HOW TO COMPLETE THIS TASK:
Print all the records below exactly as they stand, but leave out the pictures.

EXTRACTED RECORDS:
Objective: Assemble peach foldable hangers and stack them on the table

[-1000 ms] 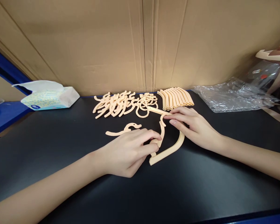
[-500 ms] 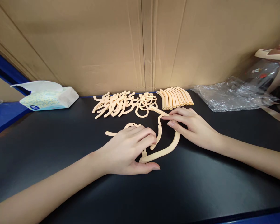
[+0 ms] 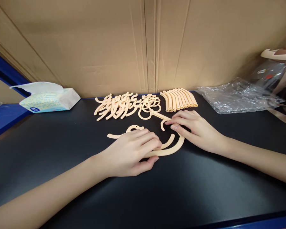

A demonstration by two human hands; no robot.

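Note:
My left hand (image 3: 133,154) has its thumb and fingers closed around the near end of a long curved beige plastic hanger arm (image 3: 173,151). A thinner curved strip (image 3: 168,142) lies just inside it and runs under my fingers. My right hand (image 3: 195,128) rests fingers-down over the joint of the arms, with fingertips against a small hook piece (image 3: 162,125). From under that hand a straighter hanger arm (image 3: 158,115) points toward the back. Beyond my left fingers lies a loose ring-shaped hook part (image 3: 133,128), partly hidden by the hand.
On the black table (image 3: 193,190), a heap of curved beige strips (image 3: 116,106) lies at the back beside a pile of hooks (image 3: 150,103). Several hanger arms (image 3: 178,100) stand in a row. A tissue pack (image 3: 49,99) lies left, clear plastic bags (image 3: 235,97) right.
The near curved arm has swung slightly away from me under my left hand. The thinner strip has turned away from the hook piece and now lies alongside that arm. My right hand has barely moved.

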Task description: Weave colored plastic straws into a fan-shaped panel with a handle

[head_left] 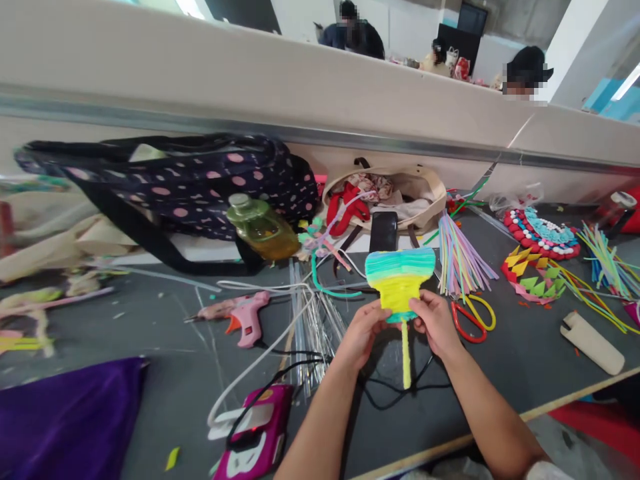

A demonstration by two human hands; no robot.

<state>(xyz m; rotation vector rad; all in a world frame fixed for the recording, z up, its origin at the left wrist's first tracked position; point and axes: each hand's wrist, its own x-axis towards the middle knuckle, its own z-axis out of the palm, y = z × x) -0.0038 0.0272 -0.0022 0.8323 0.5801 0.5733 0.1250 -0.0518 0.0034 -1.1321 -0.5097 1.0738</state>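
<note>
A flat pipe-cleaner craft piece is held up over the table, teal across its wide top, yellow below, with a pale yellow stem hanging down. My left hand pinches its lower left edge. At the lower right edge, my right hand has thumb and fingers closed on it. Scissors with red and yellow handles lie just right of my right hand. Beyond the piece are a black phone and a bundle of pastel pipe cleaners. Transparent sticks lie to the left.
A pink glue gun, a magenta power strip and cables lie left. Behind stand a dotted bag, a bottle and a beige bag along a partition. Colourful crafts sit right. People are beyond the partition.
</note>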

EXERCISE ANSWER:
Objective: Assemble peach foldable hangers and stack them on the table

[-1000 ms] 
[-500 ms] 
[+0 ms] 

A demonstration by two human hands; no robot.

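Note:
My left hand (image 3: 133,154) has its thumb and fingers closed around the near end of a long curved beige plastic hanger arm (image 3: 173,151). A thinner curved strip (image 3: 168,142) lies just inside it and runs under my fingers. My right hand (image 3: 195,128) rests fingers-down over the joint of the arms, with fingertips against a small hook piece (image 3: 162,125). From under that hand a straighter hanger arm (image 3: 158,115) points toward the back. Beyond my left fingers lies a loose ring-shaped hook part (image 3: 133,128), partly hidden by the hand.
On the black table (image 3: 193,190), a heap of curved beige strips (image 3: 116,106) lies at the back beside a pile of hooks (image 3: 150,103). Several hanger arms (image 3: 178,100) stand in a row. A tissue pack (image 3: 49,99) lies left, clear plastic bags (image 3: 235,97) right.
The near curved arm has swung slightly away from me under my left hand. The thinner strip has turned away from the hook piece and now lies alongside that arm. My right hand has barely moved.
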
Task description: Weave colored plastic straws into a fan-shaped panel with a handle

[head_left] 

A demonstration by two human hands; no robot.

<state>(xyz m; rotation vector rad; all in a world frame fixed for the recording, z up, its origin at the left wrist's first tracked position; point and axes: each hand's wrist, its own x-axis towards the middle knuckle, its own z-axis out of the palm, y = z × x) -0.0038 0.0272 -0.0022 0.8323 0.5801 0.5733 0.1250 -0.0518 0.0034 -1.1321 -0.5097 1.0738</state>
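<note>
A flat pipe-cleaner craft piece is held up over the table, teal across its wide top, yellow below, with a pale yellow stem hanging down. My left hand pinches its lower left edge. At the lower right edge, my right hand has thumb and fingers closed on it. Scissors with red and yellow handles lie just right of my right hand. Beyond the piece are a black phone and a bundle of pastel pipe cleaners. Transparent sticks lie to the left.
A pink glue gun, a magenta power strip and cables lie left. Behind stand a dotted bag, a bottle and a beige bag along a partition. Colourful crafts sit right. People are beyond the partition.
</note>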

That finishes the exercise.